Nigeria LNG can confirm that “reviewed manning levels and wage scale for officers on Bonny Gas Transport (BGT) vessels will become effective on 1st September 2016,” the LNG operator said in a statement issued on Wednesday.
“This action is in line with the depressed global market situation, and consistent with prevailing industry rates – and has been taken in the interest of the sustainability of the business,” the statement added.
According to reports, the salaries could by reduced by 50%. According to NLNG, this decision has been taken in response to a more than 60% reduction in company revenues and global oil price, which have dropped from $140 to about $40 per barrel.
It said it had also taken the action to “minimise the need for staff layoffs or retrenchment”, as has been the case in several companies in the industry in response to the steep decline in revenue.
Meanwhile, Asian spot liquefied natural gas (LNG) prices fell for a second week as Pacific producers added supply and curbs on Nigerian output were to be lifted by the end of the month, amid thin demand.
Prices for September delivery fell to around $5.60 per million British thermal units (mmBtu), 20 cents below last week’s levels, with October trading five to 10 cents below September, sources said.

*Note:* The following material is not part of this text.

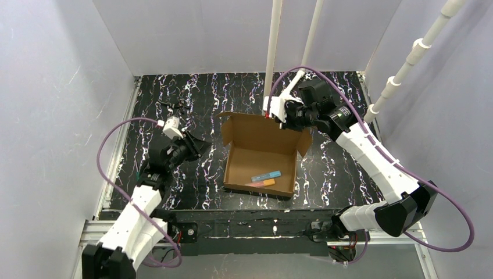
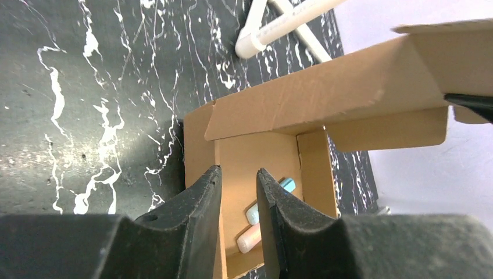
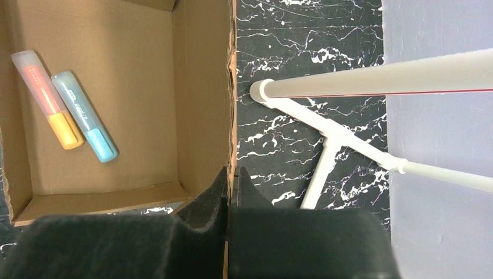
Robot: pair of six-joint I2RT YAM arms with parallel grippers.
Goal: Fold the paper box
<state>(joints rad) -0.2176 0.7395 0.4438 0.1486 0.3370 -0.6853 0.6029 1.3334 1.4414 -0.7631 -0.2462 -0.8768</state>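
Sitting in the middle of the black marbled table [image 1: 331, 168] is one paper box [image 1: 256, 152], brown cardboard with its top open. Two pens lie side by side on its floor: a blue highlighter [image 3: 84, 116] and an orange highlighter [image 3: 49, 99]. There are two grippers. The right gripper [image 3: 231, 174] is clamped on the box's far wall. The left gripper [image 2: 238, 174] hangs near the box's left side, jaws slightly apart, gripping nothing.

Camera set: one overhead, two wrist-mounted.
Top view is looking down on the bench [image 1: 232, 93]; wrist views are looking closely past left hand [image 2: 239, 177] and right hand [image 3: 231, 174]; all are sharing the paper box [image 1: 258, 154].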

Two of four cargoes recently sold by Russia’s Sakhalin II plant fetched a price in the high $5 per mmBtu range – reflecting end-user demand, one trader source said, citing it as above-market.
Multiple cargoes were offered by Malaysia’s state-run Petronas across September and October, coinciding with the start of its new floating LNG production facility, one trader said.
Cargo numbers could not be immediately confirmed.
Indonesia is also reportedly offering cargoes.
In Nigeria, Shell declared force majeure on gas supplies to the Nigeria LNG export plant this week, raising the possibility of shipment delays or even cancellations owing to inadequate feedstock.
A source said that up to seven cargoes could be delayed as a result of the force majeure, with some long-term buyers potentially already notified of postponements.
“The plan is to lift the force majeure by the end of the month,” the source said.
Elaborating on how Nigeria LNG may apportion cargo postponements, he said: “I think different (offtake) contracts will be treated differently. NLNG will take a view on which cargoes it cancels depending on the underlying prices in each contract.”
Indian Oil Corp. is seeking two cargoes for October delivery in a tender valid until Aug. 23, while peer Petronet closed a tender to buy a September cargo on Thursday, sources said.